◆ What to produce ◆
Filter these entries down to lines holding "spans".

◆ Records supplied ◆

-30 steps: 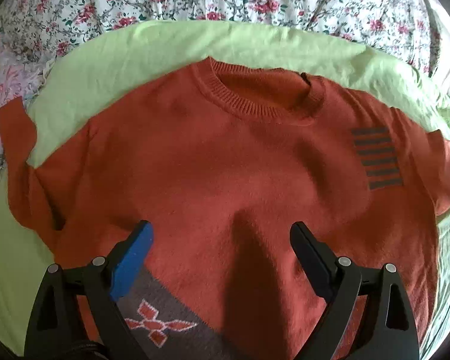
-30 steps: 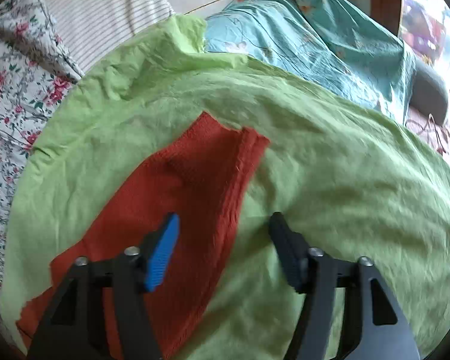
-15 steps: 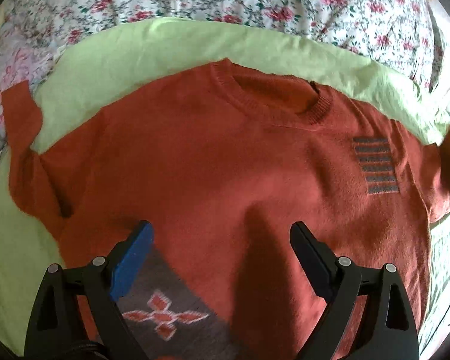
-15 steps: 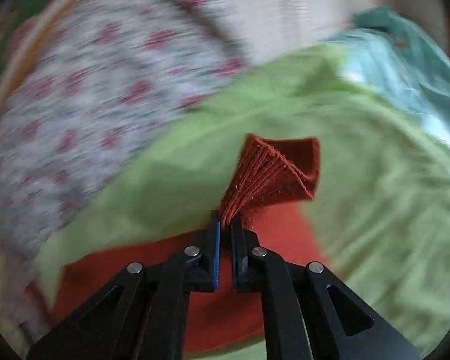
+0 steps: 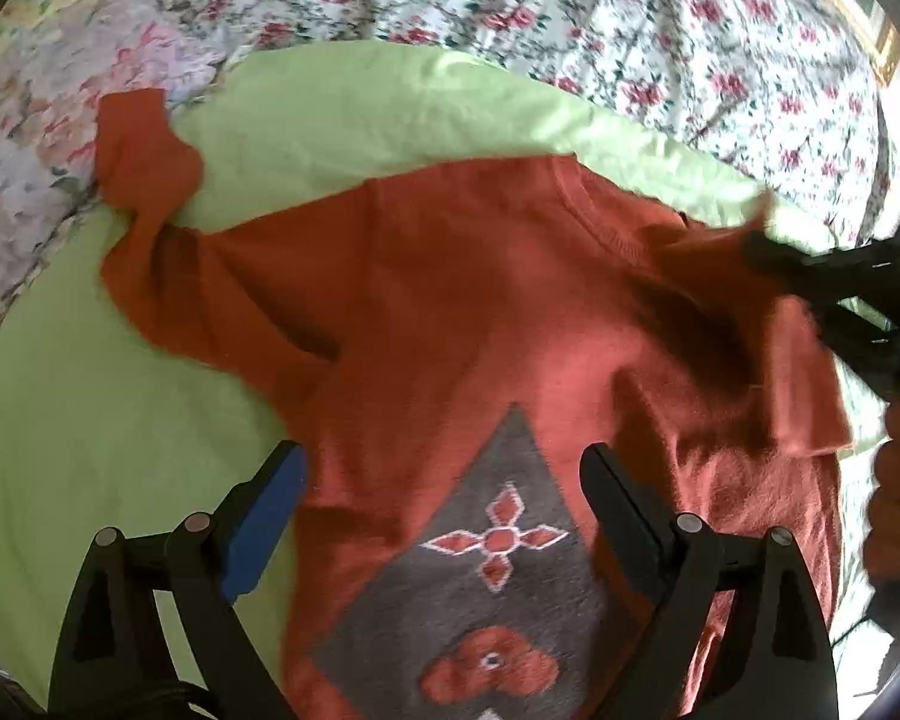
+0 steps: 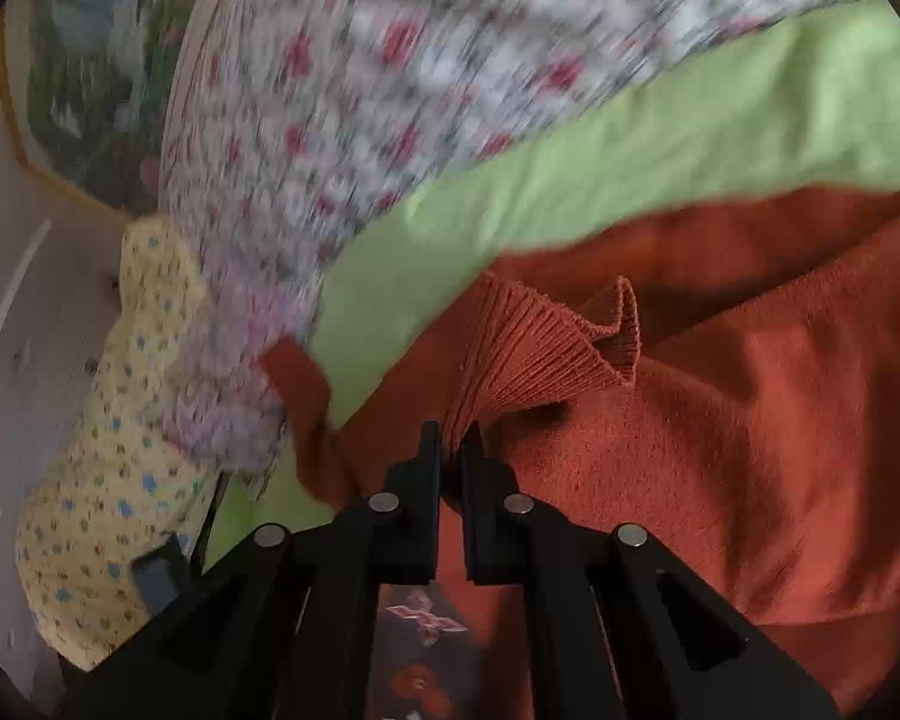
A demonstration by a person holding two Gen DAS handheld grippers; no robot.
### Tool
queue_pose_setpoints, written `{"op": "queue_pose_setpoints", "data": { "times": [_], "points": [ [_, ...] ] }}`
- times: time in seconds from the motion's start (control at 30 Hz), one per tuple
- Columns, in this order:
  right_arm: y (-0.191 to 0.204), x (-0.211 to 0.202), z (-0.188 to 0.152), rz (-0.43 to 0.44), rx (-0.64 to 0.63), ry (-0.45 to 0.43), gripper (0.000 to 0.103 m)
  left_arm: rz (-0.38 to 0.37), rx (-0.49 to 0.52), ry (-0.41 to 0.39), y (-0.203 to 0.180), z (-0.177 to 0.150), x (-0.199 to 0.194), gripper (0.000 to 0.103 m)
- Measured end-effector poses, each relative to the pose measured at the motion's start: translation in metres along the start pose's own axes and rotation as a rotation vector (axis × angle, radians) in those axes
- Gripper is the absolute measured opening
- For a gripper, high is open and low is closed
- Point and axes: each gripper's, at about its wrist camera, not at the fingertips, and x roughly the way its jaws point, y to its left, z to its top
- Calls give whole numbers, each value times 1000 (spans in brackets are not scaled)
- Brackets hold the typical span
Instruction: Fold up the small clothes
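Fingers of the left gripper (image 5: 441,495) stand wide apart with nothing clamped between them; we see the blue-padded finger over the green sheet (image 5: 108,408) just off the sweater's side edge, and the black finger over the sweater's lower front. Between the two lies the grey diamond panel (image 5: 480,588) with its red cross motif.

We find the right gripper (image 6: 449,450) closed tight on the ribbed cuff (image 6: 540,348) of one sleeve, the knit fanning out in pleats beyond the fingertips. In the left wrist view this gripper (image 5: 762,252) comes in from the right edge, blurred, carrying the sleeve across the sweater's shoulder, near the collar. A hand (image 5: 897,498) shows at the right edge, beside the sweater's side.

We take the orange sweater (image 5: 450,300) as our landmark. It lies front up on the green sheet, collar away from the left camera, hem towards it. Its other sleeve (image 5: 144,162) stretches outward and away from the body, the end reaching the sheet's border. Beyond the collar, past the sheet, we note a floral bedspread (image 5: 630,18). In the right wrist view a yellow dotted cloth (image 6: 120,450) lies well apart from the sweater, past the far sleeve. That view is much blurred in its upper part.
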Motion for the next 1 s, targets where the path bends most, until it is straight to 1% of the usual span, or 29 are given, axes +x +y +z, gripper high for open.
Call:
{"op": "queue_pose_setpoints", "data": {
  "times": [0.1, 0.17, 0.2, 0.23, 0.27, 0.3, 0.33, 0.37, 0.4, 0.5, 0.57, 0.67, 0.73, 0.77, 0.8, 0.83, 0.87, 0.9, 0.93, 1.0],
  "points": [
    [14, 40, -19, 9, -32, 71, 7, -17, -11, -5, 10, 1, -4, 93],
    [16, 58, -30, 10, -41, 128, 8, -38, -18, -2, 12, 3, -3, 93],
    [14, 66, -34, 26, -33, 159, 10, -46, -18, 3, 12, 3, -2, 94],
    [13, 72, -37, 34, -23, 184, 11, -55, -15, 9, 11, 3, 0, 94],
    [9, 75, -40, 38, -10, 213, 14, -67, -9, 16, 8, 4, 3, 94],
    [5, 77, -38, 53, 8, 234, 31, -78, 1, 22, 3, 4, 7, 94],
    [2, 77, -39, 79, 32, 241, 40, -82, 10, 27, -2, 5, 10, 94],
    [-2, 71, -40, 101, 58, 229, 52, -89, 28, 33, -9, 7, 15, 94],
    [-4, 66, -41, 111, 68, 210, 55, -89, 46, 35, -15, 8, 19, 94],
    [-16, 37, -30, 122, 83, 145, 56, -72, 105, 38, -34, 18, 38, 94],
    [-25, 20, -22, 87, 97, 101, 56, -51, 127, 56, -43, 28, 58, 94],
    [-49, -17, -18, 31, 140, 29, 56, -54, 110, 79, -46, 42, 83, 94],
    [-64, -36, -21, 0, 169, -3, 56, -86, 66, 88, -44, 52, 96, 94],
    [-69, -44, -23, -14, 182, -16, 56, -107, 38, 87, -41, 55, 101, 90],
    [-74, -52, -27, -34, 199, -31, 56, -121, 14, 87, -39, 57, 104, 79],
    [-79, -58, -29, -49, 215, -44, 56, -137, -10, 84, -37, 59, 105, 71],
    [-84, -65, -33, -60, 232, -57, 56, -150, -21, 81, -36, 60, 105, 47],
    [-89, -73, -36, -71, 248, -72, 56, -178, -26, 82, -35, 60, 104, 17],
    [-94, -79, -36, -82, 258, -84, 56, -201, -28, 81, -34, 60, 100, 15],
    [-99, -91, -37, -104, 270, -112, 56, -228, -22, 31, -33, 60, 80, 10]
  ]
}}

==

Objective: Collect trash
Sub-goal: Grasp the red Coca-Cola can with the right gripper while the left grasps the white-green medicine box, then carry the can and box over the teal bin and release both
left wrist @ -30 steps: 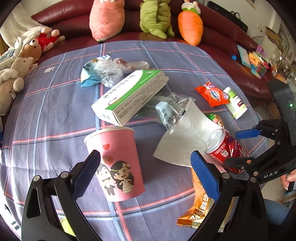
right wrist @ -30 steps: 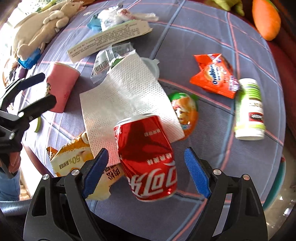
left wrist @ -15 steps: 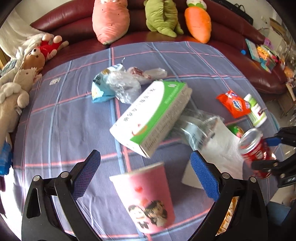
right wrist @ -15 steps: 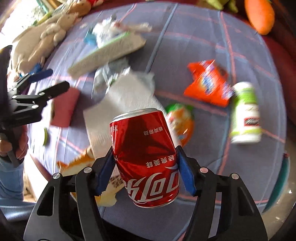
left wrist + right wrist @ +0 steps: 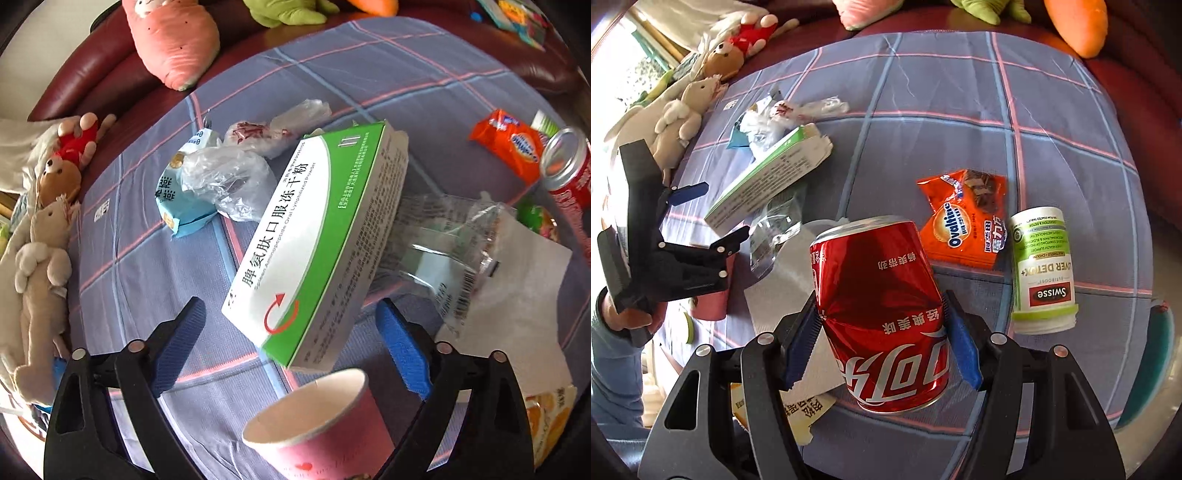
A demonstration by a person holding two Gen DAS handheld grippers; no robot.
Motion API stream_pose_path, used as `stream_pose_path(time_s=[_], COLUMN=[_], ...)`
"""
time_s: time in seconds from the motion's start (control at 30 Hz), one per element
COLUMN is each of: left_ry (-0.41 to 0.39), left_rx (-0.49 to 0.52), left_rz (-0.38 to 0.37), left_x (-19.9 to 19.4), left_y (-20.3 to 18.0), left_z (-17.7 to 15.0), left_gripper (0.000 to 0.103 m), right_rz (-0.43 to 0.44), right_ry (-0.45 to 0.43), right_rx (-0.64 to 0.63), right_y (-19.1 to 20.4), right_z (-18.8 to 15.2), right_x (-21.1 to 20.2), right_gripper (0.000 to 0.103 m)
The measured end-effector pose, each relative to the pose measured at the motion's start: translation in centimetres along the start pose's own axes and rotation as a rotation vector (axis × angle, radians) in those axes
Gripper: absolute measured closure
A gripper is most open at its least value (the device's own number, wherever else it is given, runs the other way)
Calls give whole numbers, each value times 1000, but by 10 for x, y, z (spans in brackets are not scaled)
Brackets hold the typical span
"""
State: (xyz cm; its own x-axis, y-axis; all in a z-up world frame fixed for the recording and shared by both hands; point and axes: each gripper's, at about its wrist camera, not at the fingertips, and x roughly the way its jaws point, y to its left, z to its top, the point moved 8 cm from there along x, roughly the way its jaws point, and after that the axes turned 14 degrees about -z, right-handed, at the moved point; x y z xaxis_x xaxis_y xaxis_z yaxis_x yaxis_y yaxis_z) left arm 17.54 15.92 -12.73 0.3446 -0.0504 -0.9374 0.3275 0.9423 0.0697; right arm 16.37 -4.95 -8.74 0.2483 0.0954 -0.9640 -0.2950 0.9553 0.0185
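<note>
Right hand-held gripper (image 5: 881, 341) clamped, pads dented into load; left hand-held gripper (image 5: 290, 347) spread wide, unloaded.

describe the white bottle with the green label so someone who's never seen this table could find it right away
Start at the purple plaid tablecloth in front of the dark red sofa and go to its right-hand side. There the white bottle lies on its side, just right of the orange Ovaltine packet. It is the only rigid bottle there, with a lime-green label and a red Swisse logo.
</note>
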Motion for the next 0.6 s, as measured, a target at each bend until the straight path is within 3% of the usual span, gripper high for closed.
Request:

◆ Task response ◆
- Calls give whole numbers, each value times 1000 (spans in brackets are not scaled)
Calls give whole numbers, each value times 1000, but by 10 for x, y, z (spans in brackets are not scaled)

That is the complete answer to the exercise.